## EXERCISE AIM
From the records below, copy the lines that include "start".

* * *

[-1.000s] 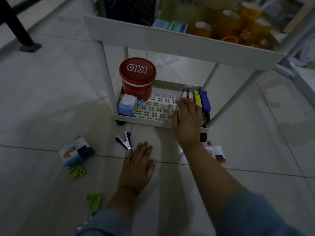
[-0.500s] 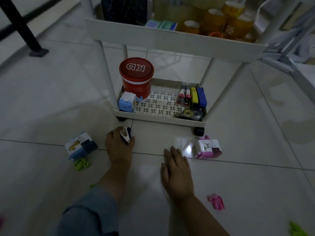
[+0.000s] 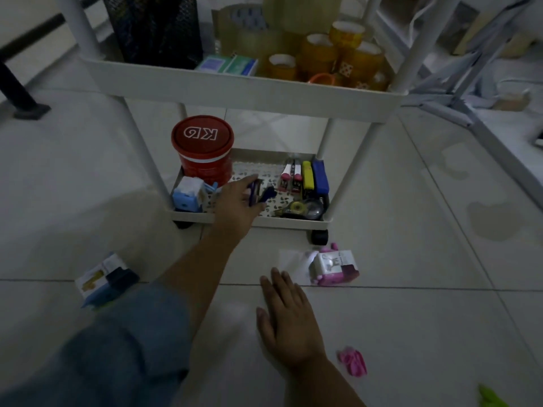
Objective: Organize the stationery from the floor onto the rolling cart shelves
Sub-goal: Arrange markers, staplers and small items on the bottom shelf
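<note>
The left hand [image 3: 235, 205] has carried the staple remover [image 3: 258, 192], pinched in its grip, over the bottom shelf [image 3: 249, 220].

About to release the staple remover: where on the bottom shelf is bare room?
Free: the patterned middle of the white bottom shelf, between the red lidded tub and the upright markers. Crowded: the right side, and the left front corner with the blue sharpener.

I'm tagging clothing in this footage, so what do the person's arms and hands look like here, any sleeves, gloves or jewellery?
Both hands are bare, with no gloves. The left arm wears a blue, denim-like sleeve pushed up so the forearm is uncovered. The left hand and right hand show no rings or watch that I can make out in this dim light. The right forearm is bare as far as the frame shows.
</note>
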Tool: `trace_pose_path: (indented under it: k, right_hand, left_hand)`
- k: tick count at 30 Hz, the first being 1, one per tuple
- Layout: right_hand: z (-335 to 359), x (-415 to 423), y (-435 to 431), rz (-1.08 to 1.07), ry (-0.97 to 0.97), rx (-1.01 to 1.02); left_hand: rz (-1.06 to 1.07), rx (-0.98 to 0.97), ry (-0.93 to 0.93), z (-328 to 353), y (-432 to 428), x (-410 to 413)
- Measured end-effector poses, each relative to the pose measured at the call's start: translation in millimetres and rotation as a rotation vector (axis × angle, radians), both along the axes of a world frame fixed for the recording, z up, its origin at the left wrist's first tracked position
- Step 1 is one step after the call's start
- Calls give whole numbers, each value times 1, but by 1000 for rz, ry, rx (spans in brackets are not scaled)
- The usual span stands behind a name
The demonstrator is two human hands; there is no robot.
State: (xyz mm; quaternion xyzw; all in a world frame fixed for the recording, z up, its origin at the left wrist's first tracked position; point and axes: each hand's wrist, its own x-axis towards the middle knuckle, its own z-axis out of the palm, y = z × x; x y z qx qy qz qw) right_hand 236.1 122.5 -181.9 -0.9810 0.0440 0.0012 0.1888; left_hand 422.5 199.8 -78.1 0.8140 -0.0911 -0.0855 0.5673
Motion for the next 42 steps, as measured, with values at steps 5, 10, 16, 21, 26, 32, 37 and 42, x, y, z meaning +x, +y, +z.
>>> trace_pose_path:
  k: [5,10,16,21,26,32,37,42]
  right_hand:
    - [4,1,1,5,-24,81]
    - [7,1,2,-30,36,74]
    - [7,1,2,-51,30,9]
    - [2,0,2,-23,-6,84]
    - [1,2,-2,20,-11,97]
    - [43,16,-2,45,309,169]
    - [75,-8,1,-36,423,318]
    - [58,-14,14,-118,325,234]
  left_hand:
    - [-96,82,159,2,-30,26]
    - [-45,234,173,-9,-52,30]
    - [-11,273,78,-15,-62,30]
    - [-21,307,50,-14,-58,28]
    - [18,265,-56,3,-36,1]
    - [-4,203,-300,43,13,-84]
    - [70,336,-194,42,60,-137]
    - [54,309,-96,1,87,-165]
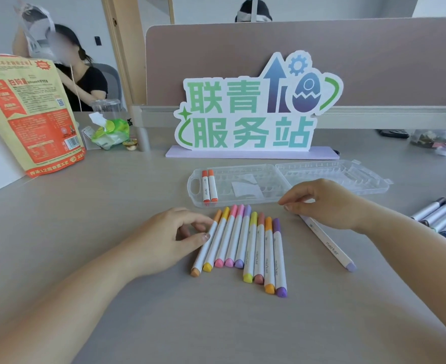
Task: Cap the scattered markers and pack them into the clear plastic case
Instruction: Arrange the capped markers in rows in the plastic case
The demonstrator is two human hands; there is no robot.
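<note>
The clear plastic case lies open on the table, lid folded out to the right. Two orange-red markers sit in its left slots. In front of it several capped pastel markers lie side by side. My left hand rests at the left end of this row, thumb and fingertips touching the outermost orange marker, fingers apart. My right hand is closed over the upper end of a lilac marker that lies apart, slanting toward the lower right; that end is hidden.
More markers in green, blue and grey lie at the right edge. A lettered sign stands behind the case. A snack bag and tissues are at the back left. Two people sit beyond the desk.
</note>
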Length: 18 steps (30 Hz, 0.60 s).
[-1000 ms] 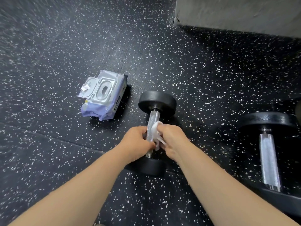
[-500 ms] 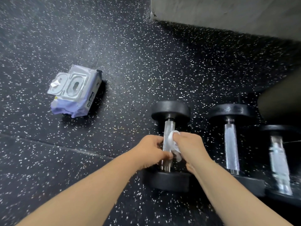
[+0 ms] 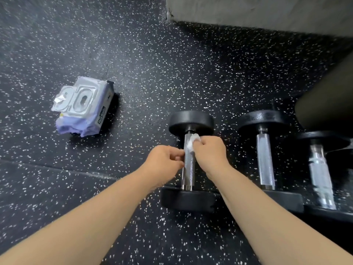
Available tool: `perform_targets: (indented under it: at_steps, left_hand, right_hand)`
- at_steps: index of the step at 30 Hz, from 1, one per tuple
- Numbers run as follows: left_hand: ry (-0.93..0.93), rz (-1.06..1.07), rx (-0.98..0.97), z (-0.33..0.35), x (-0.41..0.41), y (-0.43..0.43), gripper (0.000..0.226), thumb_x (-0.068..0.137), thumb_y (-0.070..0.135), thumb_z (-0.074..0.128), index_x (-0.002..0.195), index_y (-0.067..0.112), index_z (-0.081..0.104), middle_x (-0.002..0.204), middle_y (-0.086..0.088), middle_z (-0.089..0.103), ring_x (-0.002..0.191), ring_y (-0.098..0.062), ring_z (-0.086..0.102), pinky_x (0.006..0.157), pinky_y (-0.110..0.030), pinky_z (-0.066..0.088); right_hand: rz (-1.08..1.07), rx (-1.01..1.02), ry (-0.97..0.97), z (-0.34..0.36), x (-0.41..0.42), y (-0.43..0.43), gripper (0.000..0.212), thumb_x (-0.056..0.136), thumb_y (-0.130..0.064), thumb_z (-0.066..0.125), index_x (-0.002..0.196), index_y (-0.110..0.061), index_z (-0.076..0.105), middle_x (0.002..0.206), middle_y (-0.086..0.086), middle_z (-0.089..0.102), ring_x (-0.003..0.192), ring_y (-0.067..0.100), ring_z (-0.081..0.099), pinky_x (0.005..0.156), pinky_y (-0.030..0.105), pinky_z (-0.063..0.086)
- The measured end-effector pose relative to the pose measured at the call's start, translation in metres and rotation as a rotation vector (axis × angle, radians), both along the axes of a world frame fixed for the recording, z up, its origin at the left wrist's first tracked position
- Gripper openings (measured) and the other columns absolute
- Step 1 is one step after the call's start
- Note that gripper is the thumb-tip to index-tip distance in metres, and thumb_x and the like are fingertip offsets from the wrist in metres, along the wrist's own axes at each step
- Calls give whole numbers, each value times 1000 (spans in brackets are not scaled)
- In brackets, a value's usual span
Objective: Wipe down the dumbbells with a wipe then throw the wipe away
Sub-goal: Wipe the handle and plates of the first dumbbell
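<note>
As it lies on the floor (image 3: 133,54), the left dumbbell (image 3: 188,169) has its long axis running away from the person, one head near and one far.

Item 1, left dumbbell: round black heads and a knurled chrome handle. It sits on the speckled black rubber floor, first in a row of three. Its near head is partly covered by the right forearm.

Item 2, wipe (image 3: 192,143): small, white and crumpled. It is pressed against the far end of the handle, just below the far head, and most of it is hidden inside the fist.

Item 3, right hand (image 3: 210,152): clenched round the wipe, knuckles up, against the right side of the handle.

Item 4, left hand (image 3: 164,163): fingers and thumb are curled, their tips pinching the left side of the handle at mid-length.

Item 5, middle dumbbell (image 3: 264,159): same type, parallel to the first and just beside it.

Item 6, right dumbbell (image 3: 321,178): parallel again, blurred, its near head cut off by the frame edge.

Item 7, pack of wipes (image 3: 84,108): lilac soft pack with its grey flip lid open, well to the left on the floor. Its label print is too small to read.

Item 8, grey block (image 3: 248,12): at the far edge, cut off at the top.

Item 9, dark rounded shape (image 3: 328,96): at the right, above the dumbbells; it cannot be identified.
</note>
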<state>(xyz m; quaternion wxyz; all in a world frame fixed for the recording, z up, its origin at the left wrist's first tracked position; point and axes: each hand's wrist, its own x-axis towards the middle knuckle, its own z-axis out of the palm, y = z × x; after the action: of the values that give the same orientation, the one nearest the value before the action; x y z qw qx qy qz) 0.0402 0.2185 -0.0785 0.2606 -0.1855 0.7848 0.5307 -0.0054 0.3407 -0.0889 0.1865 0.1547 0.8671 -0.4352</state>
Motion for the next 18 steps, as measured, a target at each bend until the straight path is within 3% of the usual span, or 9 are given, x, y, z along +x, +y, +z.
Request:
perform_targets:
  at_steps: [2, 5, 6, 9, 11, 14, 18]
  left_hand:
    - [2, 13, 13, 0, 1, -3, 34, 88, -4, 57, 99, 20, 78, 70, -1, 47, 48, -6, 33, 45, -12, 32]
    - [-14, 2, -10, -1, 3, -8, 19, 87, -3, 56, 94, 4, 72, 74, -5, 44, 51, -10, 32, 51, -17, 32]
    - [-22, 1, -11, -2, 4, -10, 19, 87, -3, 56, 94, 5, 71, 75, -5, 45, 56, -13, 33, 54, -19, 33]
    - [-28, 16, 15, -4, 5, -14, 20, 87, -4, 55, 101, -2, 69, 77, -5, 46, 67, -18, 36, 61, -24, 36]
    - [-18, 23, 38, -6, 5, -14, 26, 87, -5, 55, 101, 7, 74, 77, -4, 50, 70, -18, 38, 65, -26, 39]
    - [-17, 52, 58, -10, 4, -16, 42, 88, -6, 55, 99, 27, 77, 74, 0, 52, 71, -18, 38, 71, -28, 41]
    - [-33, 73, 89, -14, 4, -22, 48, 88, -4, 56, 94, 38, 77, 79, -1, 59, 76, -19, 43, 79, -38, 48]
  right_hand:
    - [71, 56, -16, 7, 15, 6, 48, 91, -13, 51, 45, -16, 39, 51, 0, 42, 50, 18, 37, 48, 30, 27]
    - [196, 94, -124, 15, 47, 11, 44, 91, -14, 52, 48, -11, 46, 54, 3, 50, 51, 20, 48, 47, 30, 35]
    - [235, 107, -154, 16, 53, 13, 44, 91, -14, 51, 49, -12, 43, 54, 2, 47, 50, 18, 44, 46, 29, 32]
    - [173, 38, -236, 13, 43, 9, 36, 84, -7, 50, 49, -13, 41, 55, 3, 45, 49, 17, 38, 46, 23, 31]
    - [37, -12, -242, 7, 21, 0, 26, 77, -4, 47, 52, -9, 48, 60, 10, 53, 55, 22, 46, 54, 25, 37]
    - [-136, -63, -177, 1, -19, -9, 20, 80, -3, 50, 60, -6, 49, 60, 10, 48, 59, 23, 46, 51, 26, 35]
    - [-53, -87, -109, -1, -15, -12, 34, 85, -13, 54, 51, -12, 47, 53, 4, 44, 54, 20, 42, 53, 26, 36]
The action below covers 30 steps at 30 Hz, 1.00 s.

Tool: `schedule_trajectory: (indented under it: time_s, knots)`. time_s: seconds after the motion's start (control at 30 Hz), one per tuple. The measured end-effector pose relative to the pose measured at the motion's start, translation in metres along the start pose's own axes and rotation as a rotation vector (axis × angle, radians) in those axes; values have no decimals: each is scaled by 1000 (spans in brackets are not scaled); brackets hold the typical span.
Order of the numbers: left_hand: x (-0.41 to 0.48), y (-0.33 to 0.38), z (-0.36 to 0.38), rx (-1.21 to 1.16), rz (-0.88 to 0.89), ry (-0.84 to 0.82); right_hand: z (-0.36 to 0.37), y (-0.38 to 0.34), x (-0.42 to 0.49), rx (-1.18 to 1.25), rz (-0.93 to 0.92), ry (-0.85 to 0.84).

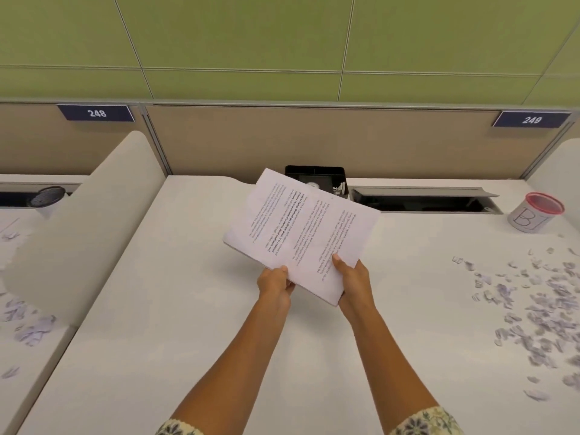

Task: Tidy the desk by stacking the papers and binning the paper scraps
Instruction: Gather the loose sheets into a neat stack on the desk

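Both hands gripped the stack of white printed paper sheets by its near edge, left hand and right hand, thumbs on top, above the white desk.

The papers, pinched by the left hand and right hand, are thin matt white paper with black print. Under both hands the desk is smooth, matt and off-white. Right of the right hand lie pale, crumpled paper scraps. Beyond them the bin has a glossy red plastic-looking rim and a paper wrap. Just beyond the hands, a black organiser looks like semi-gloss plastic. The sleeves are flower-patterned cloth.
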<state>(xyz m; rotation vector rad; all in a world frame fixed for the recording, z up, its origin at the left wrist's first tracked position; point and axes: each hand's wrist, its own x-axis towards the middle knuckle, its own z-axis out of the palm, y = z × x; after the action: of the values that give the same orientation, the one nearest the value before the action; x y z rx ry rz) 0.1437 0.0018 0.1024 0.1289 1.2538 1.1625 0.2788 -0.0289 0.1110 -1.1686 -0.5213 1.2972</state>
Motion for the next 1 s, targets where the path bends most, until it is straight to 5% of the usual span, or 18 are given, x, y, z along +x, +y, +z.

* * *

## COMPLETED TASK
- Measured end-effector poses, each relative to the pose measured at the call's start: translation in millimetres and rotation as a rotation vector (axis × angle, radians), both along the axes of a world frame fixed for the recording, z up, its origin at the left wrist's first tracked position
- Step 1 is one step after the call's start
- The measured end-effector pose relative to the pose measured at the call's start, translation in metres and rotation as a rotation vector (axis × angle, radians), both along the axes of a world frame fixed for the recording, z up, its origin at the left wrist's first tracked position
- Step 1 is one step after the call's start
Tool: `schedule_trajectory: (indented under it: time_s, knots)`. time_s: seconds after the motion's start (control at 30 Hz), one per tuple. The measured end-effector pose relative to the pose measured at the motion's start, translation in metres along the start pose's own axes and rotation as a rotation vector (axis × angle, radians) in those axes; values have no decimals: each is scaled by 1000 (spans in brackets are not scaled); brackets hold the typical span.

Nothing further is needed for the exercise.